Jugendschutz und Kontrolle inklusive
Wenn sich Eltern dafür entscheiden, sollten sie die Konditionen vorab sehr genau prüfen. Mehrere Banken hat die VZ NRW bereits erfolgreich abgemahnt, da Kunden trotz angeblicher Kostenkontrolle in die Miesen geraten konnten. “Klauseln, die bei Prepaid-Karten eine Überziehung ermöglichen sind nach unserer Ansicht unwirksam”, sagt Oelmann.
Zudem ist es per Gesetz verboten, ein Darlehen an Minderjährige zu vergeben. “Auf einen Rechtsstreit sollten es Eltern aber nicht ankommen lassen, sondern besser gleich Karten wählen, bei denen eine Überziehung ausgeschlossen ist”, empfiehlt die Verbraucherschützerin.
Für Eltern, die über die Ausgaben ihrer Kinder genau informiert werden wollen, bieten manche Banken einen kostenlosen Benachrichtigungsservice, beispielsweise die Netbank und Pay Center. “Eltern werden so per E-Mail über jede neue Transaktion informiert”, erklärt Herbst.

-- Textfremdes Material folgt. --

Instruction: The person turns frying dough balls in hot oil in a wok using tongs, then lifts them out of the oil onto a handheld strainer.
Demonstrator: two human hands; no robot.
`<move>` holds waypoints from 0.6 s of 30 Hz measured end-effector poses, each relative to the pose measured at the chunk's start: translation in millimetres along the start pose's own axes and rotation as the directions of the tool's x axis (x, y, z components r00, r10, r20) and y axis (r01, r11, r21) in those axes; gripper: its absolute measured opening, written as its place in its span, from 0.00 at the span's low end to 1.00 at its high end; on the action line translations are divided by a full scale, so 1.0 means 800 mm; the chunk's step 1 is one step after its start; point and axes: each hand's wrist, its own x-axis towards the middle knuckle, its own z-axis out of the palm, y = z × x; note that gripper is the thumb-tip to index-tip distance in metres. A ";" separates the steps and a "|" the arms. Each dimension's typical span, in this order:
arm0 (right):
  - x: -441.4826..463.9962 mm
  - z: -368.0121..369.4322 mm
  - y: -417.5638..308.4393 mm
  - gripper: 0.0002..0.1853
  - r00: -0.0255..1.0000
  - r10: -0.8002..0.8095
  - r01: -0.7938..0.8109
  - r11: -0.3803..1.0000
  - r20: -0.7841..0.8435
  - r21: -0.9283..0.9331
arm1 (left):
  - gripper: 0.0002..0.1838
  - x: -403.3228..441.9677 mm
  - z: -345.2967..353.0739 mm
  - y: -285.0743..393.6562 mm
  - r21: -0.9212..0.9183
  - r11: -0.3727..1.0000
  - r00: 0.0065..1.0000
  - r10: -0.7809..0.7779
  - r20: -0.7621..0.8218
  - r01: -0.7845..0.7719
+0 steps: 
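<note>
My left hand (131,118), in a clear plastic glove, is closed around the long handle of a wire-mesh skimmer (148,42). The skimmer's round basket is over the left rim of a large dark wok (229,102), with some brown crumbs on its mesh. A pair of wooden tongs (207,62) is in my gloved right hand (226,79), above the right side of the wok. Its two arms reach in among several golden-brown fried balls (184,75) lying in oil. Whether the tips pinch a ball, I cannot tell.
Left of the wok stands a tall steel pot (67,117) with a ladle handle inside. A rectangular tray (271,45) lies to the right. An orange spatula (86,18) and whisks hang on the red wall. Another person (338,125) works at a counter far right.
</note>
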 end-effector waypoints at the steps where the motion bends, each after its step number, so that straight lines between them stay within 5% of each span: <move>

Auch ein integrierter Jugendschutz wie etwa bei der HypoVereinsbank könne sinnvoll sein. Zahlungsanfragen von Unternehmen mit jugendgefährdenden Inhalten würden damit automatisch abgelehnt, so die Bank. “Die elterliche Kontrolle sollte aber nicht der entscheidende Grund für die Wahl einer Prepaid-Karte sein”, warnt Roeske. “Der Umgang mit virtuellem Geld sollte immer wieder ein Gesprächsthema am Familientisch sein – in offener und vertrauensvoller Atmosphäre.”